The hippocampus, a section in the middle of the brain that controls memory, is small but not abnormally so for a man in his 80s. If it was, that could be an indication of Alzheimer’s. But a membrane that runs from one side of the brain to the other, normally thick like a rubber band, has shrunk. In some spots, it’s almost invisible.
“This is looking more like frontal predominant atrophy, and that could mean CTE because Alzheimer’s almost always affects the hippocampus,” McKee says. “At this point, I always want to know, ‘What is it? Let’s look under the microscope.’ But you have to wait.”
CTE can’t be seen by the naked eye, and it takes at least three weeks to prepare slides of the brain tissue.
CTE is caused by tau, a protein in the brain released as a result of head trauma. When tau clumps together, it damages brain cells and can change the brain’s function. Though tau causes Alzheimer’s, McKee says, the tau that causes CTE looks distinctly different.
Under a microscope, it can be seen in telltale brown spots.
“CTE is very focal. In fact, in its early stages, it’s in the crevices. It just piles up. And that’s around blood vessels,” McKee says. “That’s very different. Alzheimer’s never does that.”
As CTE progresses, those clusters or clumps of tau will spread, and the disease will become more severe. That’s why, in the early stages of disease, stages 1 and 2, the symptoms usually relate to behavioral changes or mood swings. In stages 3 and 4, the disease is exhibited in memory loss.
“We think there may be more pathology in the young players than we’re appreciating just with the tau protein,” McKee says. “We think there’s maybe white matter structural changes or maybe inflammatory changes that are responsible for that loss of control, which is so difficult for the individuals.”
‘EVERY CASE IS A MYSTERY’
Once the slides have been examined, the pathologists and clinicians will come together for a conference. At this point, neither knows what the other does. The clinicians detail what they’ve learned about the brain donor’s history and suggest a diagnosis. The pathologists will then say whether the brain tissue confirms it.

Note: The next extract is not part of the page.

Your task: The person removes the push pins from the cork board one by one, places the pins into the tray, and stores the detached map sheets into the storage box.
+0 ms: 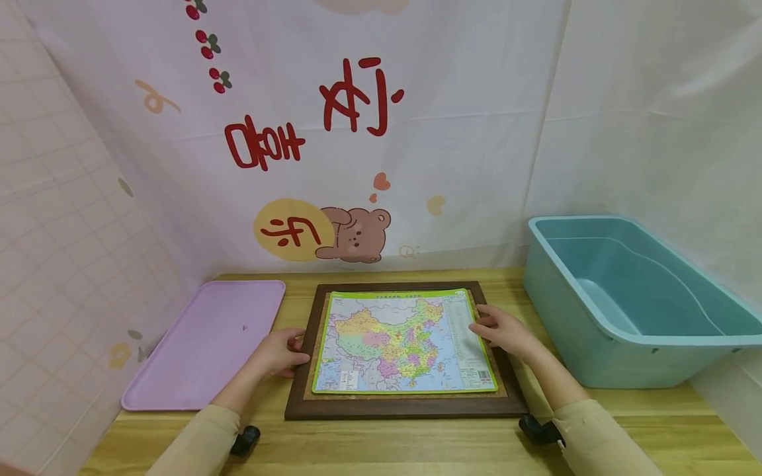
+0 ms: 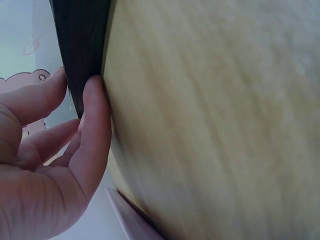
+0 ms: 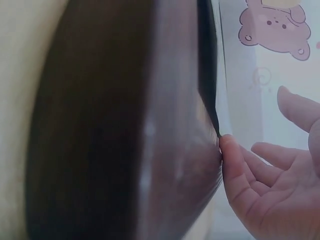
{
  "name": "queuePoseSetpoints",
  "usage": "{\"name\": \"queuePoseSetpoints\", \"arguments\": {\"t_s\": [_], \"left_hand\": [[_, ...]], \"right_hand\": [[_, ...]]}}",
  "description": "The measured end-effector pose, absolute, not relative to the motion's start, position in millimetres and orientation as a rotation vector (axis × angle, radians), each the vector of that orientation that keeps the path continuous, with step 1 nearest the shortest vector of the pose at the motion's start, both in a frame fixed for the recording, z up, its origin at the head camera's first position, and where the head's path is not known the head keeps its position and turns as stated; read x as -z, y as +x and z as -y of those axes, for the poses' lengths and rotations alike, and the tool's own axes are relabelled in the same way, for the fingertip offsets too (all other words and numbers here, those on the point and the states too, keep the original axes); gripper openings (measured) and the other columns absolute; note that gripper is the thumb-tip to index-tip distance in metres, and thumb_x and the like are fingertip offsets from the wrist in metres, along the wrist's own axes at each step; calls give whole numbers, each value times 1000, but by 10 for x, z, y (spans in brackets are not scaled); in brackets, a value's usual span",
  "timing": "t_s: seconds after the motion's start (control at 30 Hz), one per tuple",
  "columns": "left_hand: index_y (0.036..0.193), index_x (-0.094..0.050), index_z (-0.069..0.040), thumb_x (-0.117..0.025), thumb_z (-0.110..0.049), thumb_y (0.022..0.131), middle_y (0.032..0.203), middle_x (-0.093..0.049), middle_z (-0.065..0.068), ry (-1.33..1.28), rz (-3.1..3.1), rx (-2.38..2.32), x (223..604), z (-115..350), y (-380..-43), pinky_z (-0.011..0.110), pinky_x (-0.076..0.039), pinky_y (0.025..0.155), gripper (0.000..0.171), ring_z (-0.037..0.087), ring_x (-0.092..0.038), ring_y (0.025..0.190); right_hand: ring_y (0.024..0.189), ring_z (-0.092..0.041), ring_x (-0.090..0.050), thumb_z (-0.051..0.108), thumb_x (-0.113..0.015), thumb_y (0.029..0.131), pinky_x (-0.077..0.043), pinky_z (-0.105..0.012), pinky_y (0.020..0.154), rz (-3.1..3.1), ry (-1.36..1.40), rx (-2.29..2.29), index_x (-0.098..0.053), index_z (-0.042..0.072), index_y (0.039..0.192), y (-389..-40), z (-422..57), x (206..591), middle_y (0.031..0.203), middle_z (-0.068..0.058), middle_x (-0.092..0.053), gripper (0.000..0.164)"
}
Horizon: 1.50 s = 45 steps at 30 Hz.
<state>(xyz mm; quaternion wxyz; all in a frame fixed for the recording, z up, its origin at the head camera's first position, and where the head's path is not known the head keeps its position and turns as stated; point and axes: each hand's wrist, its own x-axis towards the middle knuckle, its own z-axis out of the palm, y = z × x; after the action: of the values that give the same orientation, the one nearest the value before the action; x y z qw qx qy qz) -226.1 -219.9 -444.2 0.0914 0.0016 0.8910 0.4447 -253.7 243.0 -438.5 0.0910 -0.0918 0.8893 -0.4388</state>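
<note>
A cork board in a dark brown wooden frame [image 1: 411,408] lies on the table. On it is a colourful map sheet [image 1: 393,344] with a green border, its cork surround showing at the edges. At the board's left side, my left hand [image 1: 280,350] grips the frame edge. In the left wrist view, the left thumb and a finger [image 2: 95,110] sit on either side of the dark frame strip [image 2: 82,30]. Over the right edge, my right hand [image 1: 503,328] reaches the map's margin. The right wrist view shows one fingertip at the frame [image 3: 180,115] and the thumb spread apart.
A pink-purple tray [image 1: 220,344] lies left of the board. To the right stands a deep blue-green tub [image 1: 601,357]. A white cloth [image 1: 464,132] with a printed bear hangs behind the wooden table [image 1: 381,443]. Black wrist gear [image 1: 244,441] shows by both sleeves.
</note>
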Motion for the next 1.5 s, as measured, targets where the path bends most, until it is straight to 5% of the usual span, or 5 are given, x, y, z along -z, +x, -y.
{"name": "queuePoseSetpoints", "arguments": {"t_s": [0.23, 0.6, 0.9, 1.5], "left_hand": [[136, -48, 13, -75, 5, 82, 96, -56, 14, 7, -2663, -1299, 4441, 2190, -2258, 38, -58, 57, 61, 22, -61, 82], [136, -49, 13, -76, 4, 83, 97, -57, 13, 19, -2672, -1293, 4444, 2199, -2256, 37, -58, 56, 60, 21, -61, 81], [135, -50, 13, -75, 5, 82, 97, -57, 13, 17, -2670, -1316, 4455, 2202, -2260, 37, -58, 56, 59, 21, -62, 80], [134, -51, 13, -75, 5, 82, 97, -58, 13, 29, -2702, -1289, 4475, 2193, -2255, 36, -58, 55, 58, 21, -61, 79]], "right_hand": [[125, -47, -48, 27, -57, 102, -52, -47, 89, -2515, -188, 1468, -22, -12, 150, -2569, -2476, 4407, 142, -39, -38, 72], [128, -49, -44, 25, -51, 105, -48, -48, 98, -2298, -64, 1689, -16, -10, 152, -2603, -2479, 4373, 148, -38, -26, 68], [91, -16, -60, 27, -53, 104, -56, -36, 82, -2235, 21, 1712, -25, -9, 150, -2621, -2468, 4360, 121, -19, -55, 65], [84, -20, -68, 13, -52, 103, -58, -42, 73, -2197, -10, 1774, -27, -11, 147, -2584, -2382, 4404, 112, -19, -61, 55]]}}
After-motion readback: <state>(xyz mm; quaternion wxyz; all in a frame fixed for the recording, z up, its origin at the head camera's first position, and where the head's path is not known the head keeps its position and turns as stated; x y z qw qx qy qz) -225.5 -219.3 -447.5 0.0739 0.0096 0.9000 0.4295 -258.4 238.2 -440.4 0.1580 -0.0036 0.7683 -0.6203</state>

“Every case is a mystery,” McKee says. “It’s not the same way you usually solve a mystery. I solve the pathology first, and then you go back and find out (the history). And then you try and put the two together.”

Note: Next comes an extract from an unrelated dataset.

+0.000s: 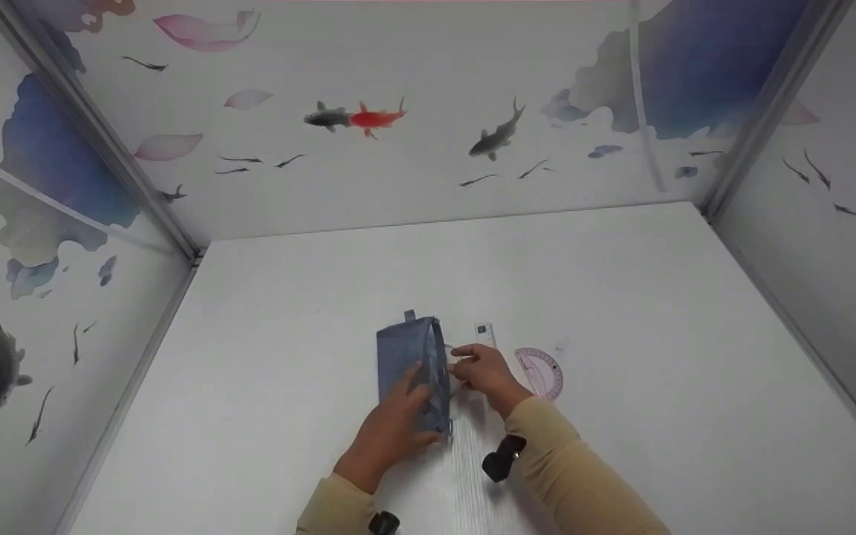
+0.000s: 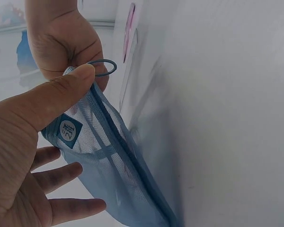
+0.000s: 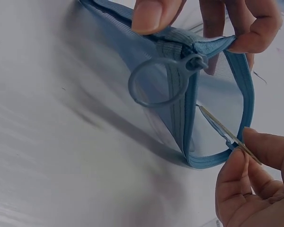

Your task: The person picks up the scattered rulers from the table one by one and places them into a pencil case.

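A blue mesh zip pouch stands on its side on the white table, its zipped mouth gaping to the right. My left hand holds it along the near edge, the thumb on the zip band and the other fingers against the mesh. At the mouth, my right hand pinches a thin, pointed, pale-edged piece between thumb and fingertips. Its tip reaches inside the zip rim; I cannot tell what kind of thing it is. A blue ring hangs at the pouch's zip end.
Beyond the right hand lies a clear ruler. A pink-marked clear protractor lies beside the right wrist, partly behind the forearm. Printed walls enclose the white table at the back and both sides.
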A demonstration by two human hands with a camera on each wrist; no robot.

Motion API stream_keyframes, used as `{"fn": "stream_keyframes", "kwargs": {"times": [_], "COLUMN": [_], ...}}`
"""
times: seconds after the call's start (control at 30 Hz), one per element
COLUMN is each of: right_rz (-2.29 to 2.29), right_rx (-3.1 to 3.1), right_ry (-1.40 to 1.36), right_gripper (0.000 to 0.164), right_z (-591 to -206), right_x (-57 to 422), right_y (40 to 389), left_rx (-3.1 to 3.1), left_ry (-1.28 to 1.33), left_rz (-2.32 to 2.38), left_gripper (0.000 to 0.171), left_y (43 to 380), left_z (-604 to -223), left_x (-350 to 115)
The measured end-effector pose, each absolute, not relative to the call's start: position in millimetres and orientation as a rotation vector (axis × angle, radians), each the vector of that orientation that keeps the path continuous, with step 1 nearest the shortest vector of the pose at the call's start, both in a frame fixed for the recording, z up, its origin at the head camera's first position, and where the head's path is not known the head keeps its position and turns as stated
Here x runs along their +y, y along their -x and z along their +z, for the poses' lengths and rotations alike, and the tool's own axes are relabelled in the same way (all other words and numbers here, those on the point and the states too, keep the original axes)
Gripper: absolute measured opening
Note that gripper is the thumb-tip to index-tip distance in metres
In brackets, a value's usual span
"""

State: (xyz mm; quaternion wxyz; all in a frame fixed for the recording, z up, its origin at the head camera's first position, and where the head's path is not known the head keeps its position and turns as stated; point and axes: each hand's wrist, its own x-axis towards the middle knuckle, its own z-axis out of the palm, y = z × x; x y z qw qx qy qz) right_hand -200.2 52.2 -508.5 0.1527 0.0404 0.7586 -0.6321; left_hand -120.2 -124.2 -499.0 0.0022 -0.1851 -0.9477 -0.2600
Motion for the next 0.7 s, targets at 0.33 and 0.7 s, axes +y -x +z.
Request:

Some former players and their families once were reluctant to donate their brains, but that stigma largely has disappeared. So much so that McKee said brains arrive at the Boston bank almost every day.

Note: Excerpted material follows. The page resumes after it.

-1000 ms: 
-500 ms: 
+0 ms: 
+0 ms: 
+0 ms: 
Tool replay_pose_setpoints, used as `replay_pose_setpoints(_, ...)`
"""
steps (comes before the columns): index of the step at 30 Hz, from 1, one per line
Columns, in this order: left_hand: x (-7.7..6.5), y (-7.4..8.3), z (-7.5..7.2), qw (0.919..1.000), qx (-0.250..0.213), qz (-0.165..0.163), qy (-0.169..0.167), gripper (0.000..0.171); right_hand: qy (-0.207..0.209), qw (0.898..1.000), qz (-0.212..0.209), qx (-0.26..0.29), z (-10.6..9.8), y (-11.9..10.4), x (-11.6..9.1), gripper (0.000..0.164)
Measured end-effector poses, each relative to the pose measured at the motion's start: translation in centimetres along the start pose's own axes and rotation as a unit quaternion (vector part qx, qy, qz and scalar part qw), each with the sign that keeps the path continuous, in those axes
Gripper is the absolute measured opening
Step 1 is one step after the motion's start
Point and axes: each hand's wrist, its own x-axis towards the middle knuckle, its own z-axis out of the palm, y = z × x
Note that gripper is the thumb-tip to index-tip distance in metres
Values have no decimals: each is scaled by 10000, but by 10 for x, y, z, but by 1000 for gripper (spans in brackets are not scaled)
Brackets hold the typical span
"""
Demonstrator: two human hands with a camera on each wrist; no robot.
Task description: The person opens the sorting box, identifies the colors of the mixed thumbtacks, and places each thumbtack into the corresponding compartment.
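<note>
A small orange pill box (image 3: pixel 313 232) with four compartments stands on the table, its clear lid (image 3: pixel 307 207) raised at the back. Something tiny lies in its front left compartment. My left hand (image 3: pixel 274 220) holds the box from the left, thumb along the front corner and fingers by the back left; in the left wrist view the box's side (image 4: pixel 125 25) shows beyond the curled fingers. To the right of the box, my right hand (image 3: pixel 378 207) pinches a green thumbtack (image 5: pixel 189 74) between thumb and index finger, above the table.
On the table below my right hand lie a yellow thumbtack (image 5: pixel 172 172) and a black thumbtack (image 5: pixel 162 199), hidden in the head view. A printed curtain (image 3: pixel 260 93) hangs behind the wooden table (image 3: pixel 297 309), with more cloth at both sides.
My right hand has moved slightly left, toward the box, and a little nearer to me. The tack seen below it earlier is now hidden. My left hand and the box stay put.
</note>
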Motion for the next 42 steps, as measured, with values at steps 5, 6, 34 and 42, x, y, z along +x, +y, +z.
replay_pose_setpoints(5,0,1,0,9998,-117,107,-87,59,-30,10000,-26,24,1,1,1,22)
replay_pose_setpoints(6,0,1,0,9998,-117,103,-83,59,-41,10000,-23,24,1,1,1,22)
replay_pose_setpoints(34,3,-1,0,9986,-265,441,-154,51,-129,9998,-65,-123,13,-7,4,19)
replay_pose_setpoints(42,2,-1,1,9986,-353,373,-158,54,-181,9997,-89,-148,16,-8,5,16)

Though that lengthens the time it takes to reach a definitive diagnosis, it will shorten the time before a living diagnosis can be found. In addition to the work done in her lab, McKee shares tissue samples with researchers around the world.
“What we want to do is establish the risk, educate people, educate parents, educate players,” McKee says. “So if they’re unwilling to risk that future self, if they’re unwilling to take that risk because it’s too high for them personally, we want to give them enough data so they can make a very sound and wise decision.”
When that day comes, it will change sports forever.